• **Task statement**
The answer must consist of every line from the entries below that contains the word "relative".

• **Provided data**
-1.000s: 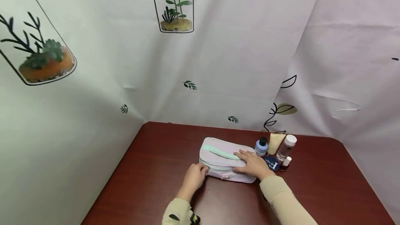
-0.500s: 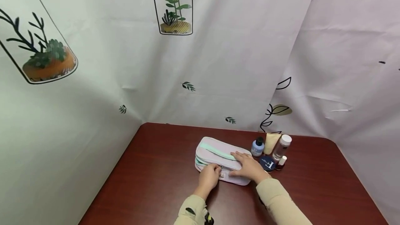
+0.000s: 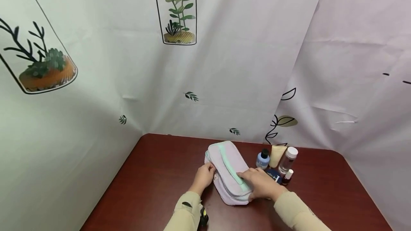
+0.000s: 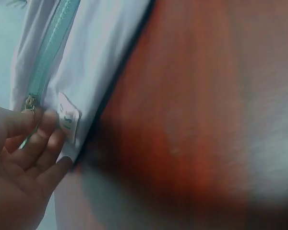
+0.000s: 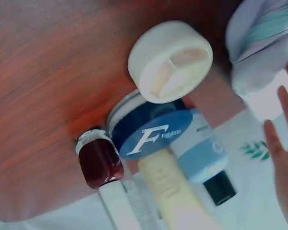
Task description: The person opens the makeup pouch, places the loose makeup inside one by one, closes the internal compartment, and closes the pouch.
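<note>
A pale lilac zippered bag (image 3: 237, 157) with a mint carry strap (image 3: 228, 165) lies at a slant on the table. My left hand (image 3: 203, 178) is at its left side, thumb and fingers pinching the metal zipper pull (image 4: 30, 106) on the mint zipper (image 4: 52, 50). A small fabric label (image 4: 68, 118) sits beside those fingers. My right hand (image 3: 262, 181) rests on the bag's near right end, one finger by the strap. In the right wrist view, its visible fingers (image 5: 284, 112) are straight and spread. The bag's inside is hidden.
Right of the bag stand a blue bottle (image 3: 263, 160), a cream tube (image 3: 277, 156), a clear white-capped bottle (image 3: 288, 161) and a dark red nail polish bottle (image 3: 287, 178). A navy round case (image 5: 156, 130) and a white round container (image 5: 170, 62) are by them. A printed curtain (image 3: 224, 63) hangs behind.
The bag has turned clockwise, its right end swinging toward me. My left hand went right along the zipper, then back left as the bag turned. My right hand stays on the bag.
</note>
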A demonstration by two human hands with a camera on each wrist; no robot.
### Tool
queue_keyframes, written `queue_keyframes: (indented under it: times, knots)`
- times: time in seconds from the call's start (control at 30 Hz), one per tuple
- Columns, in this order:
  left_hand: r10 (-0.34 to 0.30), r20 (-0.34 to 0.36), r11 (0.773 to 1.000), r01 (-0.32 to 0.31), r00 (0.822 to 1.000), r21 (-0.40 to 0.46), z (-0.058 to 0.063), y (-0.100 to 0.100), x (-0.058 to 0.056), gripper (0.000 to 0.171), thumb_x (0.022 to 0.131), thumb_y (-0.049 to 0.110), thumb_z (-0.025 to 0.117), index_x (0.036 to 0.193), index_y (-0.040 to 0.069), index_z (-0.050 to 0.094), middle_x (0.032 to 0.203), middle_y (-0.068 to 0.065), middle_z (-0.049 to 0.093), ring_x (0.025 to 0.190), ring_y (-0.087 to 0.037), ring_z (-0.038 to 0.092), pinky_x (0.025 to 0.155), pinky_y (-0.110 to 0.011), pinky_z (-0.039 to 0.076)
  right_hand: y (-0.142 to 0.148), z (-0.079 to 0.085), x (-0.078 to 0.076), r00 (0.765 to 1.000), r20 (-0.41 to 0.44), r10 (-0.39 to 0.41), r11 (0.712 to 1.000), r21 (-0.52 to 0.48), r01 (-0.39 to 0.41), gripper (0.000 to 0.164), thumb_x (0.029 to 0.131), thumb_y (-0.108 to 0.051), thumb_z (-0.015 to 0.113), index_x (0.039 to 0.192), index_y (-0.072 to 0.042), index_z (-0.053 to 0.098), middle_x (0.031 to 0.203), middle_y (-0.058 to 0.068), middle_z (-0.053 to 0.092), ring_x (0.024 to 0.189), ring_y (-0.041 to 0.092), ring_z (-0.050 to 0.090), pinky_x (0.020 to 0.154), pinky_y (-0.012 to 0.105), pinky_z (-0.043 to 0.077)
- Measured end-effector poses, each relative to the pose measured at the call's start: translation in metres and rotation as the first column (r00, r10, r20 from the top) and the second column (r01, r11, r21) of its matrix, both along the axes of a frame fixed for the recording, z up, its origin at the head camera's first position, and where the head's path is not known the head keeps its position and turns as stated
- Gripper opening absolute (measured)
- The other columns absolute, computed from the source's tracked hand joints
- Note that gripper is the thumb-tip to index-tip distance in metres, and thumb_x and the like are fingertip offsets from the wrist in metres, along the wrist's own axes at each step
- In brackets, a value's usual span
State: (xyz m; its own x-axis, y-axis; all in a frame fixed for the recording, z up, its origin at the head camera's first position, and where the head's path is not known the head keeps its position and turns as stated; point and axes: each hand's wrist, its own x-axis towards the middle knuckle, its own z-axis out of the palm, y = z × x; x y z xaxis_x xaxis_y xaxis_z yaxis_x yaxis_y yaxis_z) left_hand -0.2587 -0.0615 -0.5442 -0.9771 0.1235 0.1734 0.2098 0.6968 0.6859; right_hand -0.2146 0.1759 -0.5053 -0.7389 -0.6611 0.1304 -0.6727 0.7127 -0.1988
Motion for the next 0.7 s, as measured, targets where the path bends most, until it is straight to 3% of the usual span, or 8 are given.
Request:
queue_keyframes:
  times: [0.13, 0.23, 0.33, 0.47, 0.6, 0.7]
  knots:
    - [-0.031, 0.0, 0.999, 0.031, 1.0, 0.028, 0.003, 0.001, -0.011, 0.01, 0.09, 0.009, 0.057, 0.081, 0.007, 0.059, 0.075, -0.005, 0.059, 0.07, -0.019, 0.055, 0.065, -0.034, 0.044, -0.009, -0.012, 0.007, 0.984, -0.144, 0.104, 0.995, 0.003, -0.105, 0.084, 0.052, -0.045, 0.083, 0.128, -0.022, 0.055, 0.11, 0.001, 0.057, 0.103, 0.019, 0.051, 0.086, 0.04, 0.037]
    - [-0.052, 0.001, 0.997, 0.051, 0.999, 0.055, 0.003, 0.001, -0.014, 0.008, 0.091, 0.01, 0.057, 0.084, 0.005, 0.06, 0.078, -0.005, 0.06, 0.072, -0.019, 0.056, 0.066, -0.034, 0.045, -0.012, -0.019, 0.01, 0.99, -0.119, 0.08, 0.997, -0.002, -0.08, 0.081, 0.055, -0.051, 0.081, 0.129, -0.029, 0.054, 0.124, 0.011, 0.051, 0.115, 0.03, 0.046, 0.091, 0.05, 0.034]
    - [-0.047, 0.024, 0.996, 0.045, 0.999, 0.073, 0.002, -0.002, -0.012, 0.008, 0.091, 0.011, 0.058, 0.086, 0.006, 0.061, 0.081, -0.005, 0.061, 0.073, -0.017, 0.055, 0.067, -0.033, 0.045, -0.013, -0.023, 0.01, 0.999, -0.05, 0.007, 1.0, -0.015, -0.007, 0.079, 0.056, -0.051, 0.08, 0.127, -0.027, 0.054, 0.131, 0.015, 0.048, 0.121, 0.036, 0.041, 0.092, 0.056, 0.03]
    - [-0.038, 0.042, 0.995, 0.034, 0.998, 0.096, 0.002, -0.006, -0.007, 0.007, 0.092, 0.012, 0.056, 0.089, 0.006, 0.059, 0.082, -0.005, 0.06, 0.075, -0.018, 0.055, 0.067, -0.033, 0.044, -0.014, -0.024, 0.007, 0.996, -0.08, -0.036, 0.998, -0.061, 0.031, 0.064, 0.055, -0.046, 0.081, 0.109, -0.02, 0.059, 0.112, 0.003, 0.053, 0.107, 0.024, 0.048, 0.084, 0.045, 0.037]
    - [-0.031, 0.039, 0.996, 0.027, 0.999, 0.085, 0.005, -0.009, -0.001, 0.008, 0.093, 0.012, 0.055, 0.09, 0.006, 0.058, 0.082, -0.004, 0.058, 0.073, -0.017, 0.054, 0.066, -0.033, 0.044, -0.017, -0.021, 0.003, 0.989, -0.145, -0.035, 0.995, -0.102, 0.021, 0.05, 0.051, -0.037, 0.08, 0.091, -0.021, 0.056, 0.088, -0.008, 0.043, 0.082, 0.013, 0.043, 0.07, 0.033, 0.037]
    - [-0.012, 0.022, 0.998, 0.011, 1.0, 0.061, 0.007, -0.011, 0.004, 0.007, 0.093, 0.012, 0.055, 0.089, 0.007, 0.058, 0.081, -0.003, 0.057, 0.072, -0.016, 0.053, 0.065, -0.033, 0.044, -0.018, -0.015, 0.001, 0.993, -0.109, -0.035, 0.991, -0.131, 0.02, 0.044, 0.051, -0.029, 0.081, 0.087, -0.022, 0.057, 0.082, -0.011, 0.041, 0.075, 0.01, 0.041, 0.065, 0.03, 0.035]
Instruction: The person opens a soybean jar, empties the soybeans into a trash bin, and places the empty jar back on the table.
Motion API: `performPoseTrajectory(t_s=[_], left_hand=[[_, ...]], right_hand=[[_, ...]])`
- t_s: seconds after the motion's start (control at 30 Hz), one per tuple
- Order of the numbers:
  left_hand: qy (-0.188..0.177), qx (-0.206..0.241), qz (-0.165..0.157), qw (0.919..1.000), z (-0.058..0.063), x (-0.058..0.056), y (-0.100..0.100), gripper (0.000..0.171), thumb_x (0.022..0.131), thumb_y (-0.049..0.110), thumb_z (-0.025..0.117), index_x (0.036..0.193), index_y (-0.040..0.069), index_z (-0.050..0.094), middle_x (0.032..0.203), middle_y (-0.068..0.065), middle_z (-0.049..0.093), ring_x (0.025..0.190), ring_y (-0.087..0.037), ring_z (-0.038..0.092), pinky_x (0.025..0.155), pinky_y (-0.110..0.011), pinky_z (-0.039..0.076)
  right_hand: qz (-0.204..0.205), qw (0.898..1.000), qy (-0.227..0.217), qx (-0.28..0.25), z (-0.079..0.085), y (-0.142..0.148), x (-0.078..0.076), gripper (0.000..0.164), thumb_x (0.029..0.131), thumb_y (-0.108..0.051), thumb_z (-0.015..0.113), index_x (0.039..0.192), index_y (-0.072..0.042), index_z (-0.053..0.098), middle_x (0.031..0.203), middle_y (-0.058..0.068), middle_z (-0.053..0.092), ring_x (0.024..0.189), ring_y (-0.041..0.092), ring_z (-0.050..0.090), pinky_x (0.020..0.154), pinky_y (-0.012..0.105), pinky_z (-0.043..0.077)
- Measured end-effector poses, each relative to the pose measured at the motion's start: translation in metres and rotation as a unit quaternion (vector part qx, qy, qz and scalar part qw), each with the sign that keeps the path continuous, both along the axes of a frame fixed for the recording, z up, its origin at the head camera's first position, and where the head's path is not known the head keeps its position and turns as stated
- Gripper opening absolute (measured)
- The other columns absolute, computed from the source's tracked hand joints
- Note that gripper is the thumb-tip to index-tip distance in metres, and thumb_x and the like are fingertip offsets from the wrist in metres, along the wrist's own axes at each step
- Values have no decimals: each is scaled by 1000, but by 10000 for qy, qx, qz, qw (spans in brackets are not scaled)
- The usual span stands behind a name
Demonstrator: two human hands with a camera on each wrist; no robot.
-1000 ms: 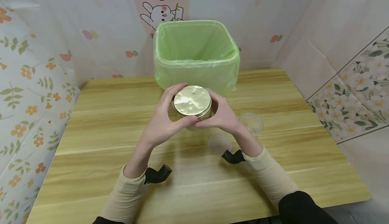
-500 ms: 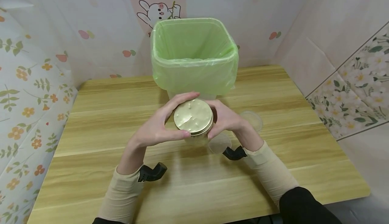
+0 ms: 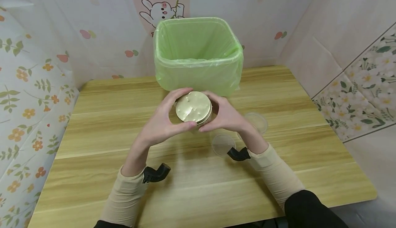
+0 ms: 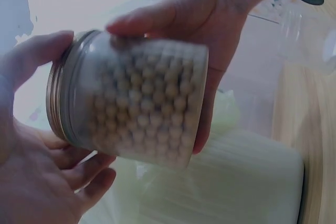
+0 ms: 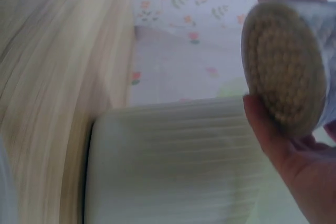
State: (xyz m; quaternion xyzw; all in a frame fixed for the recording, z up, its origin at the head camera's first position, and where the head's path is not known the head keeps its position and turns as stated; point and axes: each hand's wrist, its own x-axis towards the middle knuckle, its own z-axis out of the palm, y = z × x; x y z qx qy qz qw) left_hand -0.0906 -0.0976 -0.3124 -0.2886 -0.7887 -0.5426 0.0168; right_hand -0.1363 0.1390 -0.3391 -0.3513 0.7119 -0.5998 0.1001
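Both hands hold a clear jar [image 4: 142, 103] up above the table, packed with small pale round balls. Its gold lid [image 3: 193, 106] faces the head camera and looks dented. My left hand [image 3: 159, 123] grips around the lid end, thumb on the near side and fingers on the far side. Lower down, my right hand [image 3: 227, 116] holds the jar's body, its thumb near the left thumb. In the right wrist view the jar's bottom [image 5: 283, 69] shows the balls pressed against it.
A bin [image 3: 198, 63] lined with a green bag stands behind the jar. A flat clear disc [image 3: 223, 145] lies on the wooden table [image 3: 191, 193]. Beside the right wrist is a clear round container [image 3: 257, 121], partly hidden by the forearm.
The jar first came nearer to me, then went back toward the bin. My right thumb moved in closer to the left thumb. Both hands stay around the jar.
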Motion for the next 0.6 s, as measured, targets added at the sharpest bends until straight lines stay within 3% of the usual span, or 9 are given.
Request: performPoseTrajectory(t_s=[0.17,0.37,0.47,0.6], left_hand=[[-65,-128,593,9981,-2,-1,2,83,82,23,88,152,18,44,152,1,47,140,-16,46,120,-47,35],[-165,-404,1128,9927,-3,-1,4,86,81,35,88,152,19,42,152,2,46,136,-18,46,117,-47,38],[-208,-506,1203,9912,-3,-1,4,89,81,38,88,153,19,41,153,2,44,138,-18,46,117,-47,38],[-178,-539,1051,9928,-2,-1,3,91,79,36,90,154,20,40,155,3,43,140,-17,46,117,-46,40]], right_hand=[[-1009,9934,487,254,-2,-10,6,91,61,-2,97,141,-9,54,136,7,59,122,19,58,108,38,51],[-2048,9690,1225,642,-7,-19,11,95,58,-23,102,141,-16,56,131,1,60,120,15,57,105,39,49],[-2091,9678,1241,647,-8,-20,11,96,58,-22,102,141,-14,56,130,4,60,120,17,57,106,40,49],[-1602,9829,795,432,-6,-17,9,93,59,-10,100,141,-10,56,133,6,60,121,17,58,106,35,50]])
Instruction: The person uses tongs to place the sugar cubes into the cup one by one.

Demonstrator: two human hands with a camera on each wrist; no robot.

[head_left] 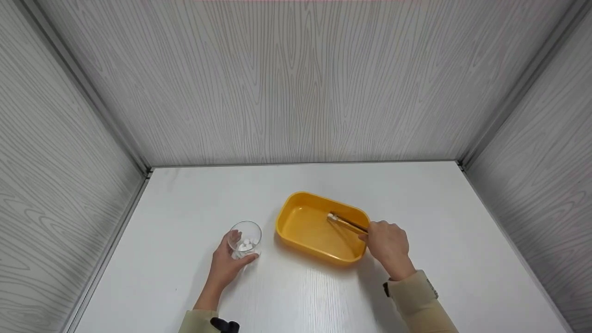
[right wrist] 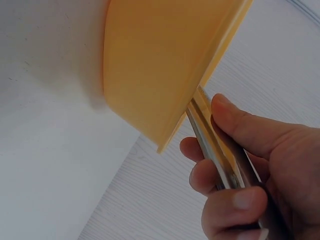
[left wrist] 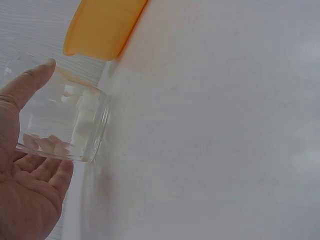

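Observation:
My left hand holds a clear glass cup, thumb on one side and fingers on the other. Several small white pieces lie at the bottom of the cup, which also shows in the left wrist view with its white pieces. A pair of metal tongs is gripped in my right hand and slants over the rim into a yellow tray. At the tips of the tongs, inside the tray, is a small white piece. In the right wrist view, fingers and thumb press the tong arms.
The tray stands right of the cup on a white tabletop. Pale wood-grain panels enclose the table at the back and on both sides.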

• **Result of the task**
- Measured end-effector poses, each relative to the pose measured at the call's start: translation in metres and rotation as the first column (r00, r10, r20 from the top) and the second column (r01, r11, r21) of its matrix, both along the axes of a frame fixed for the recording, z up, its origin at the head camera's first position, and where the head's path is not known the head keeps its position and turns as stated
- Measured end-effector poses, each relative to the pose measured at the motion's start: translation in metres and rotation as a unit quaternion (vector part qx, qy, qz and scalar part qw), each with the sign that keeps the path continuous, both along the axes of a frame fixed for the recording, z up, its origin at the head camera's first position, and where the head's path is not known the head keeps its position and turns as stated

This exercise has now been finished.